I could be wrong, but I think what you’re seeing might be the result of garbage collection:

Recent publications describe Yjs as a CRDT that performs some kind of garbage collection scheme to collect tombstones to reduce the size of the document. The document size only decreases because of the optimizations that are laid out in this article. Yjs doesn’t perform a garbage collection scheme that would result in convergence issues. To be fair, my first publication in 2016 described a garbage collection scheme including its limitations. The mentioned garbage collection scheme did work as intended, but was never enabled by default because it, as it was described, only works under specific circumstances and needed more work. The garbage collection approach has been removed in 2017 and replaced by a compound representation to improve performance. This article shows that tombstone garbage collection is not even necessary for CRDTs to work in practice.

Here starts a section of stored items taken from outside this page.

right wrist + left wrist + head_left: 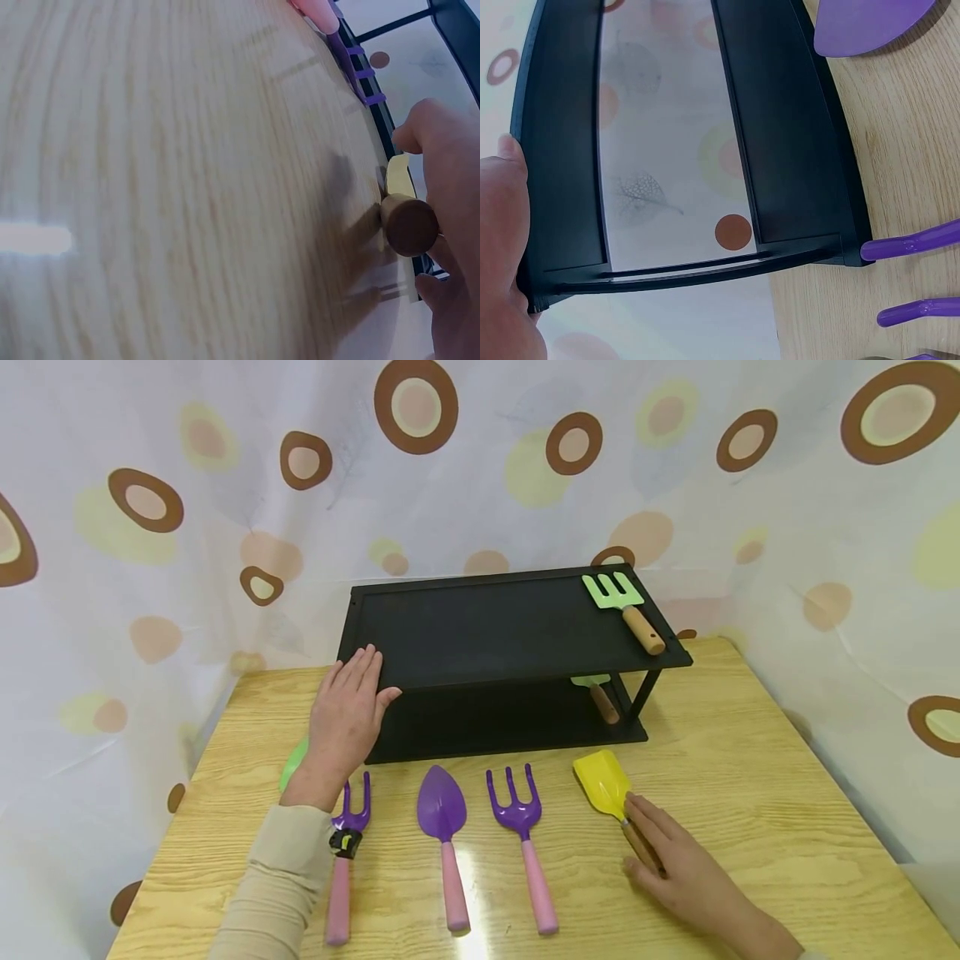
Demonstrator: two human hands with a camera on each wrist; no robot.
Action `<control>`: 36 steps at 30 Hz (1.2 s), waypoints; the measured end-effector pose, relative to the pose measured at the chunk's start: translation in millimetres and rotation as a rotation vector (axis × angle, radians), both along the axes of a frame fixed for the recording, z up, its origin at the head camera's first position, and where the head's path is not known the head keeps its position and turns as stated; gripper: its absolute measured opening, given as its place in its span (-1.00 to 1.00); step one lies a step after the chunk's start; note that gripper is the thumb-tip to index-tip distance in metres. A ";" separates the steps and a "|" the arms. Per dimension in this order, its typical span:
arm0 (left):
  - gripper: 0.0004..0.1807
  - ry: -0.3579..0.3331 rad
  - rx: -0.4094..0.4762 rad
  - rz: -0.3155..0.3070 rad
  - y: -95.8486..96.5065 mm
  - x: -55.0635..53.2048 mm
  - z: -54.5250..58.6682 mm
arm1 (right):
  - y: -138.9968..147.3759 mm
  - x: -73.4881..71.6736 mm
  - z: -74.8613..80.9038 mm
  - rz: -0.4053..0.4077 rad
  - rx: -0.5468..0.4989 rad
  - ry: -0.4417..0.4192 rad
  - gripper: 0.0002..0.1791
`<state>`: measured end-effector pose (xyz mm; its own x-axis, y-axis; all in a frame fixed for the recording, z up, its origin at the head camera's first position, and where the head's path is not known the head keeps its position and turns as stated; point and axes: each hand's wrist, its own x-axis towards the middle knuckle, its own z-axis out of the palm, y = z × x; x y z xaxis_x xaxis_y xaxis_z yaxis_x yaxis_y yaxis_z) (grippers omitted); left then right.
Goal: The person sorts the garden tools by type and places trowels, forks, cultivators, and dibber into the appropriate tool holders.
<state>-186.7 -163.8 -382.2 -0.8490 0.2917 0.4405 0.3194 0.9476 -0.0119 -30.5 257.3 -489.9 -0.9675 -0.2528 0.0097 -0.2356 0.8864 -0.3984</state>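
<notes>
My left hand rests on the front left corner of a black two-tier rack, its fingers straight along the top board. In the left wrist view part of that hand lies against the rack's edge. Over the wooden handle of a yellow hand shovel is my right hand. Its fingers are loosely extended on one side of the handle, and the thumb is on the other. The right wrist view shows the handle's round end between thumb and fingers, with a gap beside the thumb.
A green fork lies on the rack's top right; another green tool is on the lower tier. In front lie a purple trowel and two purple forks with pink handles, one beside it. A green piece shows behind my left wrist.
</notes>
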 end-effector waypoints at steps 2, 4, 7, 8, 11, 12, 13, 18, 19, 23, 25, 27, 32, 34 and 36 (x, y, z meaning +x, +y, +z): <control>-0.31 0.013 0.008 -0.006 -0.4 -0.3 -0.2 | -0.8 1.6 -1.4 0.002 0.022 -0.017 -0.23; -0.32 0.023 0.013 -0.013 -0.6 -0.7 -0.5 | -1.4 2.9 -2.8 0.011 0.038 -0.020 -0.24; -0.32 0.030 0.016 -0.018 -0.7 -1.0 -0.6 | -2.6 4.6 -4.6 0.025 0.062 -0.019 -0.28; -0.32 0.029 0.017 -0.018 -0.6 -0.7 -0.5 | -3.2 4.9 -5.3 0.030 0.068 -0.017 -0.29; -0.32 0.017 0.014 -0.010 -0.7 -0.1 0.0 | -4.9 5.6 -7.0 0.032 0.077 -0.016 -0.32; -0.32 0.013 0.012 -0.009 -0.6 0.1 0.1 | -5.4 5.7 -7.4 0.031 0.079 -0.013 -0.33; -0.31 0.008 0.010 -0.006 -0.7 0.0 0.0 | -6.0 5.9 -7.8 0.030 0.084 -0.011 -0.33; -0.31 0.009 0.006 -0.006 -0.7 -0.5 -0.4 | -7.6 6.4 -8.7 0.034 0.079 0.050 -0.38; -0.31 0.011 0.007 -0.006 -0.7 -0.5 -0.5 | -8.0 6.6 -8.9 0.034 0.083 0.062 -0.39; -0.31 0.014 0.010 -0.008 -0.8 -0.2 -0.4 | -8.0 7.3 -11.0 0.039 0.096 0.085 -0.41; -0.31 0.009 0.011 -0.007 -0.6 0.0 -0.3 | -7.6 7.8 -11.8 0.043 0.097 0.082 -0.42; -0.30 0.001 0.009 -0.004 -0.6 0.1 -0.4 | -6.9 7.7 -13.1 0.054 0.091 0.088 -0.42; -0.29 -0.010 0.007 0.002 -0.4 0.8 -0.4 | -5.5 6.9 -15.8 0.082 0.092 0.142 -0.41; -0.29 -0.010 0.009 0.002 -0.4 1.1 -0.2 | -5.5 6.7 -16.0 0.084 0.090 0.157 -0.40; -0.29 -0.012 0.012 0.000 -0.6 1.0 -0.3 | -5.7 6.3 -16.0 0.081 0.083 0.160 -0.40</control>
<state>-185.8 -164.4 -382.4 -0.8542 0.2866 0.4338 0.3194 0.9476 0.0029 -24.2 251.7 -505.9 -0.9317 -0.3361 0.1375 -0.3619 0.8904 -0.2762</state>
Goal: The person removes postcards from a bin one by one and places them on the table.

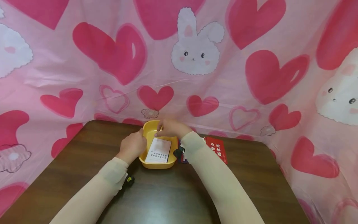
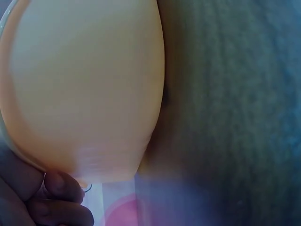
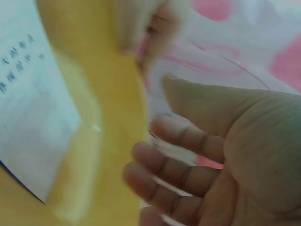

I’m not entirely clear from that description if the newer “compound representation” that Kevin describes still involves deletion of tombstones, though based on discussions of snapshots and version restoration I’m guessing it does.

You could run your tests with new Y.Doc({ gc: false }) to compare.

1 Like

+1 to it being GC. With collection turned on, your doc sizes will trend upwards over time, and have a rising floor size, but will go up and down in the short term. Especially for runs of edits and deletes, which are the easiest for the GC to clean up, iirc.

Indeed, looks like that’s it. GC is turned on in my implementation, and this description does indeed suggest deletions are purged:

Thank you all!

1 Like